## Required work:
Would you return the lines between the one holding "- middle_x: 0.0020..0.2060" and the one holding "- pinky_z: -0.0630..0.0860", inclusive, and only those, exactly as they stand in the listing below?

## Stored data:
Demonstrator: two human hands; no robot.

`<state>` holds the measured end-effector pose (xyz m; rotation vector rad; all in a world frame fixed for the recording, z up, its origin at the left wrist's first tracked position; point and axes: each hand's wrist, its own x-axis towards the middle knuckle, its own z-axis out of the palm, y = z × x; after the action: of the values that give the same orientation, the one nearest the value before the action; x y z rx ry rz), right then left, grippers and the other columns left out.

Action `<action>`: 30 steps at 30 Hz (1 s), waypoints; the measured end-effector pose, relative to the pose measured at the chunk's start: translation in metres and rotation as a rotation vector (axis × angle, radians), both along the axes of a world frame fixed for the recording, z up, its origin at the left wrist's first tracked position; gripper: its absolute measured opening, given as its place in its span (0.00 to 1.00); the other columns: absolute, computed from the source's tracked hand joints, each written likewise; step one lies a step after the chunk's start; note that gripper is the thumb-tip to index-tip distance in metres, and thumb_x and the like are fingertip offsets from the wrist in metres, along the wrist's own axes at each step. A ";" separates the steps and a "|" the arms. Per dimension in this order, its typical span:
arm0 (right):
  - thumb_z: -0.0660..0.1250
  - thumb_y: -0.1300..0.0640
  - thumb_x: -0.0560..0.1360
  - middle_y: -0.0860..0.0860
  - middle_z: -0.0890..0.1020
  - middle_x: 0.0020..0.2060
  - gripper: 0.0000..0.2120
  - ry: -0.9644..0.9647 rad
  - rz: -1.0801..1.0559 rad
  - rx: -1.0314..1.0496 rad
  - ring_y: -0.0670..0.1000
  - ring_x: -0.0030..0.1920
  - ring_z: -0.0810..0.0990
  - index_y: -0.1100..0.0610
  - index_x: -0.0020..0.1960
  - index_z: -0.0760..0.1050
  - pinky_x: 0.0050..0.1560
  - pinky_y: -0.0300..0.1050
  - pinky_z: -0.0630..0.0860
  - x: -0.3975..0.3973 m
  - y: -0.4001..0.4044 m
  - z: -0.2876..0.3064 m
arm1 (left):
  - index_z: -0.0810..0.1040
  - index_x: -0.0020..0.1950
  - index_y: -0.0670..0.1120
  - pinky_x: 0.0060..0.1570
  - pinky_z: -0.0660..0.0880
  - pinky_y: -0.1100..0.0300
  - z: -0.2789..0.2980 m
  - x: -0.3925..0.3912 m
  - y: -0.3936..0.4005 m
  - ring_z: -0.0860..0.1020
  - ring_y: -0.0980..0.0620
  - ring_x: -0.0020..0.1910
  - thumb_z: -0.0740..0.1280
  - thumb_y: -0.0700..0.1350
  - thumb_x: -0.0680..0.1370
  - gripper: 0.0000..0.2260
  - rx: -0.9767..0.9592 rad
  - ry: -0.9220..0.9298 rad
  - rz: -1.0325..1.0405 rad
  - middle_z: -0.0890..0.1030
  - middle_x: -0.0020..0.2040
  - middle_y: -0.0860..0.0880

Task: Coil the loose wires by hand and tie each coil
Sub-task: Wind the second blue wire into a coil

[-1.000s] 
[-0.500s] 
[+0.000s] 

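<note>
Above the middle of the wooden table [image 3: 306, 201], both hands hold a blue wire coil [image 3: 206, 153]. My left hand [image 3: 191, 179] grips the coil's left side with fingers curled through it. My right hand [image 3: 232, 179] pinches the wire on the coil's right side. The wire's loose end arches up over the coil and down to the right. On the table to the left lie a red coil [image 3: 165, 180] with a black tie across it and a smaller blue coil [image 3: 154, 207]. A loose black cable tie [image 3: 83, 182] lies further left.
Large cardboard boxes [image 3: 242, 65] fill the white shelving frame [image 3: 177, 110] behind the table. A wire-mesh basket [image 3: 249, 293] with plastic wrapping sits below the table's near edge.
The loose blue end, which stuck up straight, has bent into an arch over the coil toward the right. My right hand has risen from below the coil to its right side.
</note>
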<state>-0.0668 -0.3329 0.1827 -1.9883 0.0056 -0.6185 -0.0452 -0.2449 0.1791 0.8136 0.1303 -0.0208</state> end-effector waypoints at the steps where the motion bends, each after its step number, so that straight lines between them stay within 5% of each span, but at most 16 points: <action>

## Answer box:
  - middle_x: 0.0020..0.2060
  - gripper: 0.0000..0.2120
  - ry: -0.9644..0.9647 rad
  - rz: -1.0801..1.0559 rad
  - rx: -1.0314..1.0496 rad
  - ring_y: -0.0670..0.1000
  - ring_x: -0.0030..0.1920
  - ring_z: -0.0810..0.0990
  - index_y: -0.1100..0.0610
  - index_x: -0.0020..0.1960
  - index_z: -0.0760..0.1050
  - pinky_x: 0.0050..0.1560
  - pinky_y: -0.0300..0.1050
  - pinky_z: -0.0630..0.0860

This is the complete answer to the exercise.